● **What the task asks**
Return all the entries exactly. No pictures.

____________________

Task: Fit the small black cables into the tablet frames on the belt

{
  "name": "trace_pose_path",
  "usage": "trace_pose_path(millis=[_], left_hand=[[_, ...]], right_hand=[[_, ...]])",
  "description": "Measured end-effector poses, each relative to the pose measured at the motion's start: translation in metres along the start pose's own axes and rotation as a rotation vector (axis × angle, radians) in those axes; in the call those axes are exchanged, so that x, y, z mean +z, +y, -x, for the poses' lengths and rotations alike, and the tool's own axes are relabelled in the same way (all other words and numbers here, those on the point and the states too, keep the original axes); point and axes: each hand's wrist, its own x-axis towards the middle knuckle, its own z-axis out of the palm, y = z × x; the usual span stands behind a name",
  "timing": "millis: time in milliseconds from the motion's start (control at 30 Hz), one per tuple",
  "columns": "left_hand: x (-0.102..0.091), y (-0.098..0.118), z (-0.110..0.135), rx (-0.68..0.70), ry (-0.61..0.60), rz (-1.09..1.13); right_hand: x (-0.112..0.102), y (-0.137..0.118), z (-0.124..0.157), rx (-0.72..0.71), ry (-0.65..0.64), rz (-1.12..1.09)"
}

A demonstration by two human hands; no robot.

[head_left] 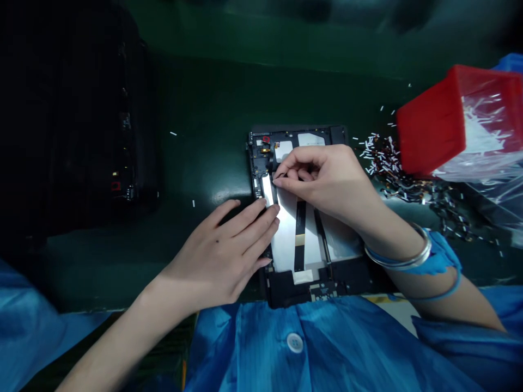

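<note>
An opened tablet (288,239) lies on the green work surface near my body, with its silvery battery area, a black ribbon cable (299,234) and circuit parts exposed. My left hand (229,256) rests flat along the tablet's left edge, fingers stretched out and slightly apart. Over the tablet's upper middle, my right hand (322,177) pinches a thin black wire (281,175) between thumb and forefinger. Where that wire leads is partly hidden by the fingers. A small red-framed part (266,140) shows at the tablet's top left corner.
On the right, a red bin (433,125) holds a clear plastic bag (486,136) of small white pieces. Beside it lies a heap of thin wires with white ends (386,160). A large dark stack (81,120) with circuit parts along its edge stands at left.
</note>
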Motion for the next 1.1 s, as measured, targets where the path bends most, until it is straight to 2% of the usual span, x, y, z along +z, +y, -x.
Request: trace_pose_path(millis=[233,433,733,833,933,1033,1100], left_hand=[[0.000,-0.001,0.000,0.004,-0.003,0.001],[0.001,-0.001,-0.001,0.005,0.009,-0.007],[0.004,-0.005,-0.014,-0.048,0.038,-0.047],[0.001,-0.011,-0.021,-0.124,0.020,-0.008],[-0.003,-0.010,-0.016,-0.227,0.098,0.071],[-0.002,0.006,0.004,-0.425,0.273,0.149],[0.004,0.025,0.019,-0.574,0.329,0.171]], right_hand=[[-0.001,-0.004,-0.002,0.059,-0.025,0.016],[0.000,-0.005,-0.001,0.038,-0.009,0.070],[-0.003,-0.001,0.008,-0.050,0.150,0.126],[-0.012,-0.002,0.025,-0.123,0.206,0.175],[-0.026,0.005,0.053,-0.179,0.283,0.223],[-0.036,0.027,0.085,-0.064,0.389,0.305],[-0.036,0.043,0.103,0.054,0.403,0.416]])
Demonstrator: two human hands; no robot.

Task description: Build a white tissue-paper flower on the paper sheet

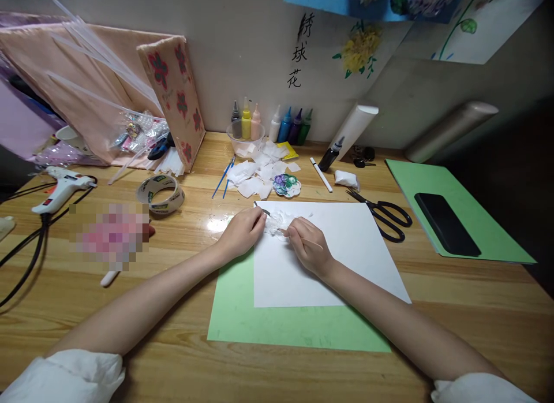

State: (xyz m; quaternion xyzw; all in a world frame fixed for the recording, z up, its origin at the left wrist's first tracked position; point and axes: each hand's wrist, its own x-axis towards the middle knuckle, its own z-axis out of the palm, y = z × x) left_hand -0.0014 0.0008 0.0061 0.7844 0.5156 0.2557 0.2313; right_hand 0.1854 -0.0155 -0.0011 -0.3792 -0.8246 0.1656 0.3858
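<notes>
A white sheet of paper (pixel 346 258) lies on a light green sheet (pixel 277 325) on the wooden table. Near the white sheet's top edge sits a small crumpled wad of white tissue paper (pixel 277 221). My left hand (pixel 242 231) is closed, pinching the wad's left side. My right hand (pixel 308 246) is closed too, its fingertips pinching the wad's right side. A dark thin tip shows just above my left fingers; I cannot make out what it is.
Black scissors (pixel 387 215) lie right of the sheet. Behind it are tissue scraps (pixel 255 178), a paint palette (pixel 286 185), paint bottles (pixel 270 124) and blue brushes. A tape roll (pixel 161 193) and glue gun (pixel 60 186) lie left; a phone (pixel 446 224) rests on green card right.
</notes>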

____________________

● **Written response**
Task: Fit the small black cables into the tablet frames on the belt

{
  "name": "trace_pose_path",
  "usage": "trace_pose_path(millis=[_], left_hand=[[_, ...]], right_hand=[[_, ...]])",
  "description": "Measured end-effector poses, each relative to the pose measured at the motion's start: translation in metres along the start pose's own axes and rotation as a rotation vector (axis × angle, radians) in those axes; in the call those axes are exchanged, so that x, y, z mean +z, +y, -x, for the poses' lengths and rotations alike, and the tool's own axes are relabelled in the same way (all other words and numbers here, those on the point and the states too, keep the original axes); point and axes: each hand's wrist, its own x-axis towards the middle knuckle, its own z-axis out of the palm, y = z × x; the usual span stands behind a name",
  "timing": "millis: time in milliseconds from the motion's start (control at 30 Hz), one per tuple",
  "columns": "left_hand: x (-0.102..0.091), y (-0.098..0.118), z (-0.110..0.135), rx (-0.68..0.70), ry (-0.61..0.60), rz (-1.09..1.13); right_hand: x (-0.112..0.102), y (-0.137..0.118), z (-0.124..0.157), rx (-0.72..0.71), ry (-0.65..0.64), rz (-1.12..1.09)"
}

A demonstration by two human hands; no robot.

[head_left] 

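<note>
An opened tablet (288,239) lies on the green work surface near my body, with its silvery battery area, a black ribbon cable (299,234) and circuit parts exposed. My left hand (229,256) rests flat along the tablet's left edge, fingers stretched out and slightly apart. Over the tablet's upper middle, my right hand (322,177) pinches a thin black wire (281,175) between thumb and forefinger. Where that wire leads is partly hidden by the fingers. A small red-framed part (266,140) shows at the tablet's top left corner.
On the right, a red bin (433,125) holds a clear plastic bag (486,136) of small white pieces. Beside it lies a heap of thin wires with white ends (386,160). A large dark stack (81,120) with circuit parts along its edge stands at left.
</note>
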Motion for the next 1.1 s, as measured, targets where the path bends most, until it is straight to 2% of the usual span, x, y, z along +z, +y, -x.
Request: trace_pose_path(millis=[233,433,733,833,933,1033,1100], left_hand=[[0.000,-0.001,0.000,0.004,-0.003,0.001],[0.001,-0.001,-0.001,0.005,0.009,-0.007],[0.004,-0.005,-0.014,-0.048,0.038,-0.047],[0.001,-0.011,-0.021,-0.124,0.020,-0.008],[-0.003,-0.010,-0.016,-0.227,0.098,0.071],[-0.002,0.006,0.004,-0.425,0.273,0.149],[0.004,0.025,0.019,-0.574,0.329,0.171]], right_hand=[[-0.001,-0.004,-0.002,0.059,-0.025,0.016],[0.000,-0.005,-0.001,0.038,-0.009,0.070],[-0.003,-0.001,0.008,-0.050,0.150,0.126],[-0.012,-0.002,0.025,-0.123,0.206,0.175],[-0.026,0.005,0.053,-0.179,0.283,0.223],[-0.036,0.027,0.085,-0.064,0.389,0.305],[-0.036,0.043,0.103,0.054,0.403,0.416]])
Demonstrator: two human hands; no robot.

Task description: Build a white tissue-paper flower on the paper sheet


State: (xyz m; quaternion xyzw; all in a world frame fixed for the recording, z up, its origin at the left wrist's first tracked position; point and axes: each hand's wrist, its own x-axis towards the middle knuckle, its own z-axis out of the palm, y = z × x) left_hand -0.0014 0.0008 0.0061 0.7844 0.5156 0.2557 0.2313; right_hand 0.1854 -0.0155 -0.0011 -0.3792 -0.8246 0.1656 0.3858
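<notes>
A white sheet of paper (pixel 346 258) lies on a light green sheet (pixel 277 325) on the wooden table. Near the white sheet's top edge sits a small crumpled wad of white tissue paper (pixel 277 221). My left hand (pixel 242 231) is closed, pinching the wad's left side. My right hand (pixel 308 246) is closed too, its fingertips pinching the wad's right side. A dark thin tip shows just above my left fingers; I cannot make out what it is.
Black scissors (pixel 387 215) lie right of the sheet. Behind it are tissue scraps (pixel 255 178), a paint palette (pixel 286 185), paint bottles (pixel 270 124) and blue brushes. A tape roll (pixel 161 193) and glue gun (pixel 60 186) lie left; a phone (pixel 446 224) rests on green card right.
</notes>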

This answer has been given in full.